Together, the weekly and project layers provide balance. Weekly notes keep me focused; project notes give me perspective. Everything stays in plain text, and nothing gets lost.

Literature and Knowledge Management

For research and reading, I use Zotero as my reference manager. It’s a reliable way to collect, organize, and annotate papers and articles.

Using the Citations plugin, I connect my Obsidian vault directly to Zotero. Each reference can generate a dedicated note inside Obsidian, where I collect highlights, ideas, and reflections.

This connection bridges formal research with personal thought. Citations, notes, and commentary live side by side, making it easy to trace how ideas evolve across readings and projects.

Even outside academia, this approach helps me connect books, articles, and ideas without losing track of where they came from. What starts as static bibliographic data turns into a living, searchable network of knowledge.

Connecting Information

The Dataview plugin is what ties my vault together. It turns Markdown files into queryable data, so I can see patterns across notes and tasks.

With just a few lines of code, I can create dashboards that show open tasks by project, recently edited pages, or readings I’ve annotated this week. These small automations transform the vault from a pile of notes into a working knowledge base.

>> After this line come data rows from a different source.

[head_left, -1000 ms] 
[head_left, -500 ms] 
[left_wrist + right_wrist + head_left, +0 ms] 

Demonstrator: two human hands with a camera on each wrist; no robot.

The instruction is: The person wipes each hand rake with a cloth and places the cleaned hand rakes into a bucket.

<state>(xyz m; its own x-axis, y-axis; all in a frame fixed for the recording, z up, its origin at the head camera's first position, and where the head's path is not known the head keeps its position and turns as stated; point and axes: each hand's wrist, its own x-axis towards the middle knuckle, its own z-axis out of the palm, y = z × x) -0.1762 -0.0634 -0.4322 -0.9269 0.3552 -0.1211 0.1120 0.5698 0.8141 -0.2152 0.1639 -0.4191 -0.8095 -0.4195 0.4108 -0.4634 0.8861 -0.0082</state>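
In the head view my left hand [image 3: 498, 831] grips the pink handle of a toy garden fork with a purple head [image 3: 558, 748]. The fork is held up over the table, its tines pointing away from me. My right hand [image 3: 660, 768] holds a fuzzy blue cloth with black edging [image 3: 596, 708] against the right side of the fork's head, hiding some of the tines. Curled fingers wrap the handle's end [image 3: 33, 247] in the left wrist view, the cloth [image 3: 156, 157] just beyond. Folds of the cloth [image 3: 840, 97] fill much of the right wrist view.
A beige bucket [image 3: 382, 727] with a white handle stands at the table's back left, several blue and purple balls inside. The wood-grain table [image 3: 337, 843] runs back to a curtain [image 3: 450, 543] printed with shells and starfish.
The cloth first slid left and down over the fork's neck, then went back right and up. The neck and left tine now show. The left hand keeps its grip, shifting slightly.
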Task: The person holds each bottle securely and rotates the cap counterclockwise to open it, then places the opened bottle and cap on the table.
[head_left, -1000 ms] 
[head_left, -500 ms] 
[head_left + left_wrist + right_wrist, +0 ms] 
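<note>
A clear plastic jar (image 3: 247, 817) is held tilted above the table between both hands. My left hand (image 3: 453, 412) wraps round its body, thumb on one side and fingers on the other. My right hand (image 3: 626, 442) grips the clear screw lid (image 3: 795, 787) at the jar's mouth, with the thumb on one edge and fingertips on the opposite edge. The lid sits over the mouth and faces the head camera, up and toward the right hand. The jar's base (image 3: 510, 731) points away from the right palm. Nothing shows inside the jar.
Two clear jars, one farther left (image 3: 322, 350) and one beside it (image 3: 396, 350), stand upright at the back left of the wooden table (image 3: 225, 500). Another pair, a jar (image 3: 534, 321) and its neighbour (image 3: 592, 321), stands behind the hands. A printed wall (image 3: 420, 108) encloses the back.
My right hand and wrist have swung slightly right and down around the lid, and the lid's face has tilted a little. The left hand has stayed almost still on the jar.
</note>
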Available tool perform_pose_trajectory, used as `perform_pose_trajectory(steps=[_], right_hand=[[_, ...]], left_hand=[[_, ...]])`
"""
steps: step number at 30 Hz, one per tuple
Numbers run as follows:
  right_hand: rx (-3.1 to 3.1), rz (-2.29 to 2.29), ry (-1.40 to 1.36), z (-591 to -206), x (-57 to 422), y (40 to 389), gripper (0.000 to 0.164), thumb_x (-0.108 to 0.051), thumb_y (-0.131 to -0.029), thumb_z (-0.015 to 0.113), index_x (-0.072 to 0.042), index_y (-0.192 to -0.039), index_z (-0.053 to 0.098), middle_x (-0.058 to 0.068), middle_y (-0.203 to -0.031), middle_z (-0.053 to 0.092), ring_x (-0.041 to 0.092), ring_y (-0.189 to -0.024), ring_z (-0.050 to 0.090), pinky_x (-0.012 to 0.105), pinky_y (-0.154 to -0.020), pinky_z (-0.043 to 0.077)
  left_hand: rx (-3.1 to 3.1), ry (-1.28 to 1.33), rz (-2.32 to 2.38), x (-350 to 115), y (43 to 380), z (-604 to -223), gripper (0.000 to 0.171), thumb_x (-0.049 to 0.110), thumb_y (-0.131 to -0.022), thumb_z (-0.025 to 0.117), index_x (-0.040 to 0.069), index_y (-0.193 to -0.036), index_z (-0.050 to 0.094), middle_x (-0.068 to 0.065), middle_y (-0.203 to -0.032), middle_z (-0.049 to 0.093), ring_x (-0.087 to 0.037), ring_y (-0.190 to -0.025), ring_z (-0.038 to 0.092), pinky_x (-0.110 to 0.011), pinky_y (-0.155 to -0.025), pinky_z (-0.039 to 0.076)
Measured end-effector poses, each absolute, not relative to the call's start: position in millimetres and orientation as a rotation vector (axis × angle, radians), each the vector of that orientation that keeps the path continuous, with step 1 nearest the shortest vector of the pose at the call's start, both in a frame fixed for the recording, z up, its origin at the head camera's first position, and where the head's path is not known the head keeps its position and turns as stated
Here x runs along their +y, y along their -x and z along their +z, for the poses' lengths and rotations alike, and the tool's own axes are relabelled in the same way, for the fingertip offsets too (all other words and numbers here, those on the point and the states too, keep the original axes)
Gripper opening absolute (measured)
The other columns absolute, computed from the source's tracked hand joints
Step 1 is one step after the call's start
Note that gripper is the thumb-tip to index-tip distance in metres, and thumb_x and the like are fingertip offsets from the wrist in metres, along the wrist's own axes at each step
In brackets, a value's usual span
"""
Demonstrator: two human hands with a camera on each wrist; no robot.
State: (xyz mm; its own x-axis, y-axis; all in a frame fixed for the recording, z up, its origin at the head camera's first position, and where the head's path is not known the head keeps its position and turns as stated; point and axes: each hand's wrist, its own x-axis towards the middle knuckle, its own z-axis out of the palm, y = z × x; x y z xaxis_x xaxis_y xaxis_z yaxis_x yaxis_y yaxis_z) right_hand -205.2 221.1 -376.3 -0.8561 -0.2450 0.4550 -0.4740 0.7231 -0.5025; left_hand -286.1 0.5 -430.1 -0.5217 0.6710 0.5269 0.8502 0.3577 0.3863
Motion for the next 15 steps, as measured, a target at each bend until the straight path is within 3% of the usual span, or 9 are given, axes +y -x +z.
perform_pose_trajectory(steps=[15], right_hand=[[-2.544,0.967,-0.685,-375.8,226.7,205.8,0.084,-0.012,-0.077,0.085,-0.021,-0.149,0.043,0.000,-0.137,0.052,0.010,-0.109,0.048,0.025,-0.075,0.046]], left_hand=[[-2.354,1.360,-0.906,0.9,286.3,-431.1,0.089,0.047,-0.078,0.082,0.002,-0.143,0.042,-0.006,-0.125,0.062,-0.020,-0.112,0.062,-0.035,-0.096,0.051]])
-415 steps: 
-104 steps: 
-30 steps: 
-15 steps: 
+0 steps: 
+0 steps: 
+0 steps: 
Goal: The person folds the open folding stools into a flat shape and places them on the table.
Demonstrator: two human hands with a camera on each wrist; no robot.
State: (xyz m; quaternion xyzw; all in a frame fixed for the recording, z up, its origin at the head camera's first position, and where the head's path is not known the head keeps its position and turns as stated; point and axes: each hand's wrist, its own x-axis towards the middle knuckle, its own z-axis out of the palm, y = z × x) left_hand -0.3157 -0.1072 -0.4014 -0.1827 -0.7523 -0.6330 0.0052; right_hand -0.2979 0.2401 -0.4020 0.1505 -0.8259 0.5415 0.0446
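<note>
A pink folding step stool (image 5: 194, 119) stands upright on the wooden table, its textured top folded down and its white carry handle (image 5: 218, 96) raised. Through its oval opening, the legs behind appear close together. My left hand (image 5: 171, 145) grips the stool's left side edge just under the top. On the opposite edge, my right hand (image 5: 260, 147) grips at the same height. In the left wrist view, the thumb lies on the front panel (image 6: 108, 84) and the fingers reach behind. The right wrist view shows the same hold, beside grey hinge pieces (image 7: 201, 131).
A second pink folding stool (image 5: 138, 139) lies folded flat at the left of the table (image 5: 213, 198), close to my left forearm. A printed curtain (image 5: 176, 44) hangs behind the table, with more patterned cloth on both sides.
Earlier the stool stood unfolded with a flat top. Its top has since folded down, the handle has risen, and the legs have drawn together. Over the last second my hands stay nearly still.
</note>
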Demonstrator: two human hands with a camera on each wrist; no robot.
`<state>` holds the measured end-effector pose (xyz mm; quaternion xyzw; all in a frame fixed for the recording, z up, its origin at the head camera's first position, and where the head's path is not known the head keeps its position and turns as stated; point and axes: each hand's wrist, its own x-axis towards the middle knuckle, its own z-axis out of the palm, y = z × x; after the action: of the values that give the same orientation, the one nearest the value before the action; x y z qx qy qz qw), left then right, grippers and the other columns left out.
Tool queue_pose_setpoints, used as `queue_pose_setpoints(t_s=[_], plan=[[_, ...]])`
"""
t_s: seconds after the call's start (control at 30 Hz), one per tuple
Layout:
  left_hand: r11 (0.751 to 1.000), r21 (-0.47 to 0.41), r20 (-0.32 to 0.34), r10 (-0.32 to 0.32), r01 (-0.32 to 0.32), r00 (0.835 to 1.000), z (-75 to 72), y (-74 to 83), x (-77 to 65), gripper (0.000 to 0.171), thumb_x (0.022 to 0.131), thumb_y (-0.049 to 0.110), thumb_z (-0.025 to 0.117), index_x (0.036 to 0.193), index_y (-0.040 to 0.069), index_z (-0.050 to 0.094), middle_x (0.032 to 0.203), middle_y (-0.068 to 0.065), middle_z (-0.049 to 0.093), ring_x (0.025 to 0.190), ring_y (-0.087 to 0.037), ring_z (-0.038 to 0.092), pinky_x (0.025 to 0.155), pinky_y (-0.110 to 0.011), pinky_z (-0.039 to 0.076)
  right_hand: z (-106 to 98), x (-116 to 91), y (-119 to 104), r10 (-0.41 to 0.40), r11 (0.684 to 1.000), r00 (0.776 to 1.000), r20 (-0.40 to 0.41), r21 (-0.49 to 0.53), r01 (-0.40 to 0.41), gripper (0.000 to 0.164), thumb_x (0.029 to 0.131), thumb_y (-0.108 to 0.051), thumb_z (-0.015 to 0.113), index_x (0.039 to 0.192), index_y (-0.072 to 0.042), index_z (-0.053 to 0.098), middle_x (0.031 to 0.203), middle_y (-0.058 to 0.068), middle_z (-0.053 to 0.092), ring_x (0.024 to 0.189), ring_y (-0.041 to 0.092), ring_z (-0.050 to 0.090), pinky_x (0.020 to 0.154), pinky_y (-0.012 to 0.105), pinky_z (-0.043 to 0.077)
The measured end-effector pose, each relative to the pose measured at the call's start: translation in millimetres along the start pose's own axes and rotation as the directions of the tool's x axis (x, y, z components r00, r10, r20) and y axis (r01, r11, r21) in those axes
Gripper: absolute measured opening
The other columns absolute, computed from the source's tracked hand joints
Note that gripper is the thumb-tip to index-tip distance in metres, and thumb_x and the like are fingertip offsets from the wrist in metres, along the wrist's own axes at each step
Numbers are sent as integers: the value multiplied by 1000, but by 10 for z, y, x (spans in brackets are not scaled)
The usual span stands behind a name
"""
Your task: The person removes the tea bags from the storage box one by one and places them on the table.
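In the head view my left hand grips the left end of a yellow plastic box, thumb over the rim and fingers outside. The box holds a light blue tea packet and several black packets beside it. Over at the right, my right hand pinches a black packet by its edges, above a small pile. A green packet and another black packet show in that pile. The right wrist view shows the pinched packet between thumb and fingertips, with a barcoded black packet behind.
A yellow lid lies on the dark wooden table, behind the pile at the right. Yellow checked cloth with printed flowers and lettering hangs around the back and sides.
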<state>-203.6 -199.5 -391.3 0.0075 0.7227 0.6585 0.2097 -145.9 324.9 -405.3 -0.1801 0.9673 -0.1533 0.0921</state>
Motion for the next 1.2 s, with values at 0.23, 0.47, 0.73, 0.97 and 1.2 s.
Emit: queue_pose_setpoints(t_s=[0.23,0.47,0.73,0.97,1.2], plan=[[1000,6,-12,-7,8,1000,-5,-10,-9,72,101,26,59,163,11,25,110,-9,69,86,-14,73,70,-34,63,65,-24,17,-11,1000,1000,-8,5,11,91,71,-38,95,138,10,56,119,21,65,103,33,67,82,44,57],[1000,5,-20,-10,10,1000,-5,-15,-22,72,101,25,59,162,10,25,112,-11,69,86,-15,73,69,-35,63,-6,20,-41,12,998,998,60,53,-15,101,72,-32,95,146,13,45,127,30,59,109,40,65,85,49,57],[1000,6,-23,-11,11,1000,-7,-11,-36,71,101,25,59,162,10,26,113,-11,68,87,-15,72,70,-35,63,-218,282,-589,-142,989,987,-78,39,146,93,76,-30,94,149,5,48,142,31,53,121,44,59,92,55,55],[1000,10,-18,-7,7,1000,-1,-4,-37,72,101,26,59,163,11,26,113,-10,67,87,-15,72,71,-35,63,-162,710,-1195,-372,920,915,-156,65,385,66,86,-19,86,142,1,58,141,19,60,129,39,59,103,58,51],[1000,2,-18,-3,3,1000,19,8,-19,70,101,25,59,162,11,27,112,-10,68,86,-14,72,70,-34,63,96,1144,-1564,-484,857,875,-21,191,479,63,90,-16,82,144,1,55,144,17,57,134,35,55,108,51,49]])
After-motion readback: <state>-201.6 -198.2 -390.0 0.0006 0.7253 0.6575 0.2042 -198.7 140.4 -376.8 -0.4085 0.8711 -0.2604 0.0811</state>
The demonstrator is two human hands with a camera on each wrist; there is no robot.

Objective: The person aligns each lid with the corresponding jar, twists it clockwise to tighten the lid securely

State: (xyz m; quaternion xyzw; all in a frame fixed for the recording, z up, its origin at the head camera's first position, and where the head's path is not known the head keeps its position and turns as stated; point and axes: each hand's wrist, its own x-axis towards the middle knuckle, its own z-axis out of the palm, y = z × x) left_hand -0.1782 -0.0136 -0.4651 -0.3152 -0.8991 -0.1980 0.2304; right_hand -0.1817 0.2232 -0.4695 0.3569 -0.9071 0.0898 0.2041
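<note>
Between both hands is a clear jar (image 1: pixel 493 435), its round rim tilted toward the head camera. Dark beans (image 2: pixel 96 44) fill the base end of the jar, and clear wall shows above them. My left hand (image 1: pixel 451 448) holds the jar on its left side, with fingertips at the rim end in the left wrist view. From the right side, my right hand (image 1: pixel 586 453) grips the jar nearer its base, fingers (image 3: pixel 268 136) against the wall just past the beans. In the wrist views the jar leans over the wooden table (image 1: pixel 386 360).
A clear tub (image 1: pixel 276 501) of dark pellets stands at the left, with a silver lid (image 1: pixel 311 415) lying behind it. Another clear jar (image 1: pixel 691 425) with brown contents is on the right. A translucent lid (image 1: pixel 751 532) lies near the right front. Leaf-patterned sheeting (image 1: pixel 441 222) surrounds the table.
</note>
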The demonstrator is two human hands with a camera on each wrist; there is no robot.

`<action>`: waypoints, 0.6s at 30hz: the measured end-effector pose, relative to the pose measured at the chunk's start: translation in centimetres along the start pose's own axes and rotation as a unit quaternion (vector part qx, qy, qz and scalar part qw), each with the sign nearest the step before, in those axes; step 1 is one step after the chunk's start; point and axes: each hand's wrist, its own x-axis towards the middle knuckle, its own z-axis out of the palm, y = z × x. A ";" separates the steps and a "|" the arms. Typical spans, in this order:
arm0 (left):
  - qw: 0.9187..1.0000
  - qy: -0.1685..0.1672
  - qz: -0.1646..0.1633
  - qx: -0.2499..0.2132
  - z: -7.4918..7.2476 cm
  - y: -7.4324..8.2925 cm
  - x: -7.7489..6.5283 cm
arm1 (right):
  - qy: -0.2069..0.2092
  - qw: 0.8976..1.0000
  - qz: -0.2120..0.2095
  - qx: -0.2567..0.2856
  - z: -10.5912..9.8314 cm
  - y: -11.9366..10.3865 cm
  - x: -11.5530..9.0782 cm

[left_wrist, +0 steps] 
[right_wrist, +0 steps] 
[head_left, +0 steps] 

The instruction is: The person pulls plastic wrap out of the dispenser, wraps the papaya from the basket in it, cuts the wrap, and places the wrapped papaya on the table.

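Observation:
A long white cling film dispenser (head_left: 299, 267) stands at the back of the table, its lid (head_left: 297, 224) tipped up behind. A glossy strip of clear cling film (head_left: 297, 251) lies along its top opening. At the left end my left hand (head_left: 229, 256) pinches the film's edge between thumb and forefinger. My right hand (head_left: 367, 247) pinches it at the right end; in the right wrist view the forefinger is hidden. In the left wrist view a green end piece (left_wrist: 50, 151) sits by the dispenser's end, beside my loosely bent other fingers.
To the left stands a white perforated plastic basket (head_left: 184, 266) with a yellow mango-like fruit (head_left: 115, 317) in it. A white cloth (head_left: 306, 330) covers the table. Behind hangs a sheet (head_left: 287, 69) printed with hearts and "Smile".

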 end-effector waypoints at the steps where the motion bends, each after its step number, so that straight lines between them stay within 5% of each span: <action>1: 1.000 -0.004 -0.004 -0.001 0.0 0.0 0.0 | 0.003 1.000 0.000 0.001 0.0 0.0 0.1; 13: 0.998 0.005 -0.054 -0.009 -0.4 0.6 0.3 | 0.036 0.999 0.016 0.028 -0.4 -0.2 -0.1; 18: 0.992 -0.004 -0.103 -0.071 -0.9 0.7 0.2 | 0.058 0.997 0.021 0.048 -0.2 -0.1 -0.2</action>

For example, my weekly note lists all open tasks grouped by project that are due in the coming week. I can also query every paper I’ve cited in a project to see where those works were published, which helps me target the right journals or conferences.

The result isn’t just organization. It’s insight—a clearer picture of how ideas and projects evolve over time. Dataview turns note-taking from passive storage into active discovery.

Preserving the System

All of this only matters if it lasts. To protect my notes and keep a record of their history, I use Git for version control.

The Obsidian Git plugin automatically commits and pushes changes to a private repository whenever I close Obsidian or at regular intervals. That creates a complete version history of every edit and gives me both a safety net and a timeline of how my vault evolves.

It’s a simple backup method that fits perfectly with Obsidian’s plain-text philosophy. My entire knowledge base—every word, link, and revision—stays local, open, and fully under my control.

Version control might sound excessive for note-taking, but it’s one of the easiest ways to ensure longevity. Even if every plugin disappeared tomorrow, my notes would still be readable and intact.

Closing Thoughts

What makes this system work isn’t Obsidian itself. It’s the structure behind it. The habits, folders, and connections could live anywhere — in Emacs, Logseq, Vim, or just plain text files.

The setup works because it’s simple. Notes link to other notes. Projects have a place. Tasks stay visible. Everything builds on plain files that don’t depend on one program to make sense. If Obsidian ever disappeared, the system would still hold up. I could move it somewhere else and keep going. That’s the real value for me: knowing my notes will last, no matter what tool I’m using.

Tools and plugins will come and go. The principles stay the same. Plain text, local files, and intentional structure give me the freedom to think without worrying about losing my work.

In the end, note-taking stylin’ isn’t about fancy plugins or optimization. It’s about flow — keeping things clear, connected, and easy to trust.